When updating the row, the main row and the field in its column store must be locked;
when the column is dropped, we need to somehow keep the main table consistent.
When storing variable len strings, if the max len is small (e.g. 32), store them as fixed len fields;
if max len is large (e.g. larger then half of a page), or if we are storing blobs, do not use overflow pages,
simply store them as on to a list of pages. And any remaining space in the last page can be used to
store the next such field of another row.
We need to alter the locking subsystem for it to allow row locks, and to understand row-page relationships:
when row R is in page P, lock requests to either of them may be blocked by existing lock on the other.
The existing way to identify a page as lock object, is to use the 16byte file uid and 4byte pgno,
totally 20byte. The way to identify a row/data item in a page, is to append 2 more byte in-page
index after the 20 bytes. This way, we can use the first 20 byte to know which page it belongs to.
We need to design a lock object hiarachy: table > page > row, in order to do intention locking.

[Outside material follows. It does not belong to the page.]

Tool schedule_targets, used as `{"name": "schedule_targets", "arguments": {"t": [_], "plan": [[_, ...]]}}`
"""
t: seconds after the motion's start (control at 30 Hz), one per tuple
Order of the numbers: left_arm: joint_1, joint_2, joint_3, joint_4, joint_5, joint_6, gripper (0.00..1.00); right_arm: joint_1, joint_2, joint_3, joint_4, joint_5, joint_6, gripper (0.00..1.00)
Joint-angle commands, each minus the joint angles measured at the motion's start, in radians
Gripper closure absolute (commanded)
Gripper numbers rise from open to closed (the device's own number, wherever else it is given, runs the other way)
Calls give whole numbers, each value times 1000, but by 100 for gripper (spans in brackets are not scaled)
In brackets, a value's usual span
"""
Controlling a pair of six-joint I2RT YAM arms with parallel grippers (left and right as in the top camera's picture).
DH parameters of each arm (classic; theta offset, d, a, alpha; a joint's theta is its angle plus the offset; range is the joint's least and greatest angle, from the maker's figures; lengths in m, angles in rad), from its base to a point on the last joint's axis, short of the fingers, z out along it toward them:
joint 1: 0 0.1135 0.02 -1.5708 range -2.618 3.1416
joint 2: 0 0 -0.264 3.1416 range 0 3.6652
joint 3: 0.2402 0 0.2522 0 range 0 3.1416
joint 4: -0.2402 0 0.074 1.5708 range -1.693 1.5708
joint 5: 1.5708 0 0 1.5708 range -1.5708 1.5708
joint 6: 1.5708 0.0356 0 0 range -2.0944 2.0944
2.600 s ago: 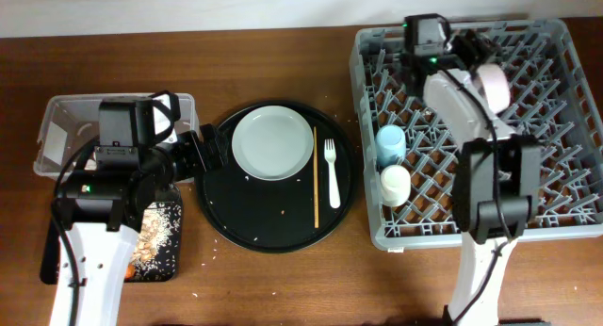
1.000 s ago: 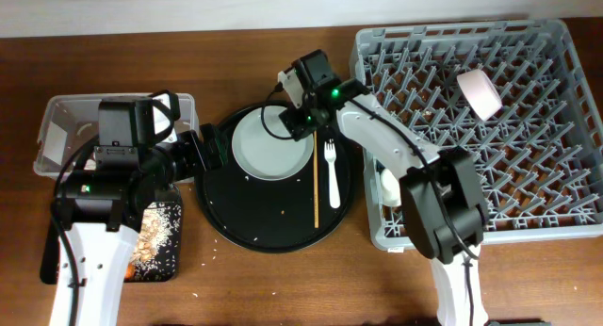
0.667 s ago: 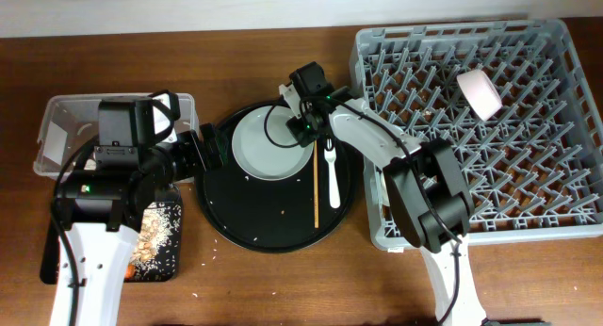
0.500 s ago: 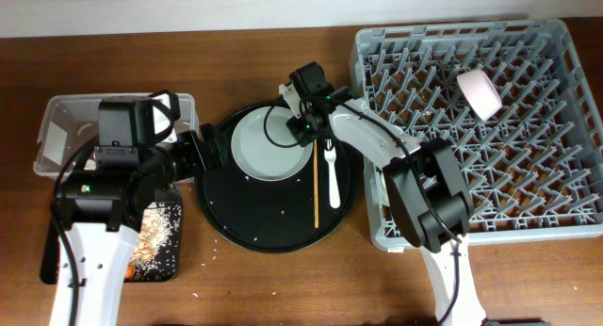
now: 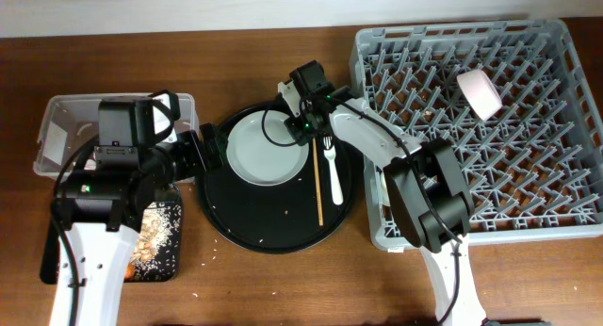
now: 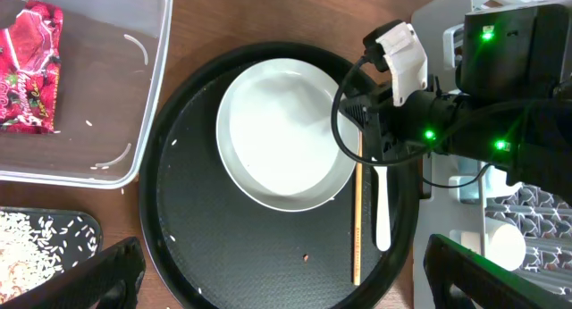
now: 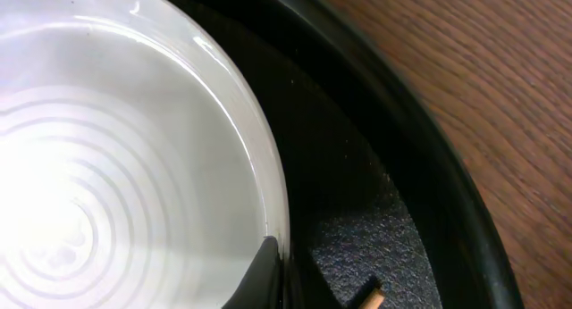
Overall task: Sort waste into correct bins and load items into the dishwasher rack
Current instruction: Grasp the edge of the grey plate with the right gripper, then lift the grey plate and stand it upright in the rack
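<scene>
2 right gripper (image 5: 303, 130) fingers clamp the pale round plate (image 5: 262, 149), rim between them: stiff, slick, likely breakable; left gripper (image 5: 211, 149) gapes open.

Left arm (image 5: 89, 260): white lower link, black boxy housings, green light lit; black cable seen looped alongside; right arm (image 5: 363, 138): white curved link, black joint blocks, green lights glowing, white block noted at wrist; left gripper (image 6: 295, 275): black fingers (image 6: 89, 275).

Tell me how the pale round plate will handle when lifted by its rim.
The pale round plate looks rigid: probably no flex. Its glossy surface may slip in the right hand. Held at one edge, it likely tilts.
</scene>
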Motion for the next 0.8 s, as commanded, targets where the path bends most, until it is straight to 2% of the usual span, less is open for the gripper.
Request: {"name": "schedule_targets", "arguments": {"t": [0.0, 0.17, 0.23, 0.37, 0.47, 0.53, 0.6, 0.67, 0.77], "plan": [[6, -10, 16, 1, 8, 9, 1, -1, -48, 38, -27, 16, -13, 96], [6, -10, 16, 1, 8, 9, 1, -8, -272, 51, -177, 29, -13, 96], [6, -10, 16, 1, 8, 9, 1, -10, -325, 51, -225, 110, 8, 96], [6, -10, 16, 1, 7, 9, 1, -10, -503, 51, -312, 673, 13, 96], [6, -10, 16, 1, 8, 9, 1, -18, -621, 51, -313, 946, 8, 96], [6, -10, 16, 1, 8, 9, 1, -70, -668, 51, -322, 1059, -5, 96], [6, -10, 16, 1, 8, 9, 1, -164, -671, 51, -351, 1062, -110, 96], [6, -10, 16, 1, 8, 9, 1, -298, -666, 51, -350, 1046, -131, 96], [6, -10, 16, 1, 8, 9, 1, -460, -626, 19, -348, 917, -131, 96]]}}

all levels of such objects are regarded as lock objects and fit into current architecture, but we will
add an upper owner link, and a kid object list pointer in them, and also a ref count in page object.
When we want to IWRITE/IREAD a page, we use row.owner to find the page object (we make sure it exists
when creating the row object); and we see page.refcount is 0 then remove the page from lock object bucket.

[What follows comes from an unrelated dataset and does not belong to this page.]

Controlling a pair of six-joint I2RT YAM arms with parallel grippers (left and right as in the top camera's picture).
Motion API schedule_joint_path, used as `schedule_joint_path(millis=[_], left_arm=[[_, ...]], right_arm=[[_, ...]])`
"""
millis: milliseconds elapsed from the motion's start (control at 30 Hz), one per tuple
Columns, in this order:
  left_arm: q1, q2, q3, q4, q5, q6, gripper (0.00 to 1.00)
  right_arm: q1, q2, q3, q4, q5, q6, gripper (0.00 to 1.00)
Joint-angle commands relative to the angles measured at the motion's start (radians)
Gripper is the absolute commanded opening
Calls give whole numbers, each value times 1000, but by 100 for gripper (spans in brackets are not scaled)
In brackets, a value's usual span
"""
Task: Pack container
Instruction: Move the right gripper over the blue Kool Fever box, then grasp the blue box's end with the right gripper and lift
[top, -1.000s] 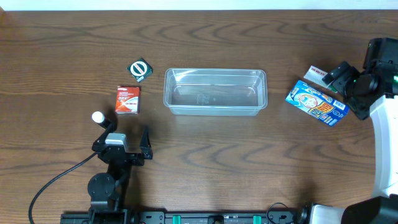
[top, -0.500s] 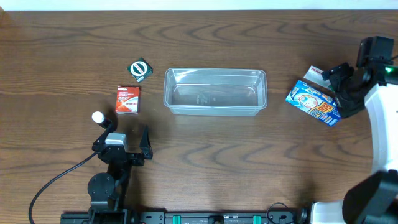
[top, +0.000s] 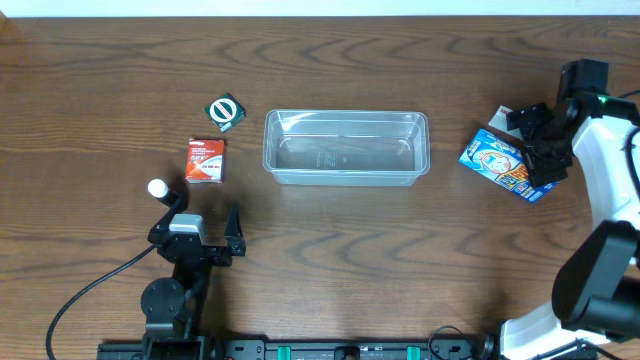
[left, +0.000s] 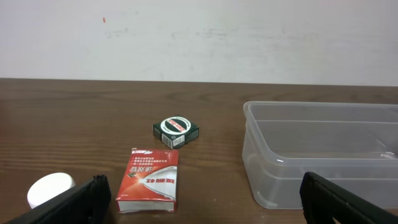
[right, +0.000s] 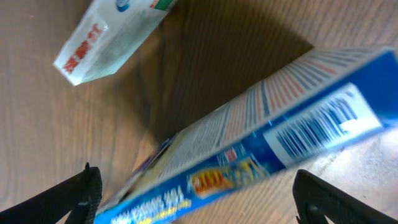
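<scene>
The left gripper (left: 199, 208) has its jaws wide apart, with one clear rectangular plastic container (left: 323, 149) ahead of its right finger. One red cardboard packet (left: 149, 180) and one green square box (left: 176, 129) lie ahead between the jaws. The right gripper (right: 199, 193) is also spread, with one blue printed carton (right: 249, 155) between its jaws and one white packet (right: 112, 37) beyond.

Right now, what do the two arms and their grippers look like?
The left arm is black, a black cable looping from its base; the left gripper is black too. The right arm has white shells, a green light, and a black right gripper.
</scene>
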Motion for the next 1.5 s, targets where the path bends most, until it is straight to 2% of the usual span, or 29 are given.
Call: schedule_joint_path(millis=[0,33,167,233,333,567,667,900,1033,1100,1367,1467], left_arm=[[6,-5,-17,-35,7,6,98],[6,-5,-17,-35,7,6,98],[6,-5,-17,-35,7,6,98],[6,-5,-17,-35,7,6,98],[6,-5,-17,-35,7,6,98],[6,-5,-17,-35,7,6,98],[6,-5,-17,-35,7,6,98],[6,-5,-17,-35,7,6,98],[6,-5,-17,-35,7,6,98],[6,-5,-17,-35,7,6,98],[6,-5,-17,-35,7,6,98],[6,-5,-17,-35,7,6,98]], right_arm=[[12,40,15,10,-1,18,94],[16,51,15,10,-1,17,93],[17,75,15,10,-1,-6,72],[18,78,15,9,0,-29,66],[21,78,14,8,0,-72,60],[23,78,14,9,3,-290,59],[23,78,14,8,3,-426,54],[23,78,13,-34,4,-598,52],[23,78,13,-56,3,-674,38],[23,77,13,-63,3,-697,34],[23,76,13,-82,3,-773,4],[23,70,15,-89,-1,-803,1]])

when deciding whether a lock should be granted, we see not only row locks but also its owner page's locks,
and even table locks. row will be the finest level of lock, don't use field lock. page and row lock
objects will be removed from hash bucket, but not for table locks.
If scan a whole db or a lot of pages and hold record lock for every record, a huge amount of
lock is needed, so we need to provide flags in data access functions to
specify access type. For example, DB_SCAN_PAGES in DB/DBC->get will make DB hold page locks
rather than record locks.
A page and its records must be hashed to the same bucket otherwise we will need to acquire >1 mutices when locking a record;
When locking a record, we should use the in-page-offset rather than the in-page-index because the index can
change in order to make records sorted in page, but the offset does not change when the record is fixed length;
When a record is deleted we mark the slot unused in the slot header.
And we must make it very cheap to find a table(in bdb terms, database)'s lockobj. we may avoid using hashing functions, and always
keep such lockobjs in the lock region even if no locks.
add/drop a column:
link the column list into free list, then mark the column deleted in the table metadata row for this table,
but do not modify the main table to drop the field for this column. This task will be done by user cmd,
or when adding a column(a whole table scan would be inevitable then).
In order to have a better chance of allocating continuous sectors on disks for data with locality, we should preallocate a btree or a column.
DB could not do this because the key/data are of arbitrary sizes, but when we have fixed rows, we can do this for both an entire btree or a column.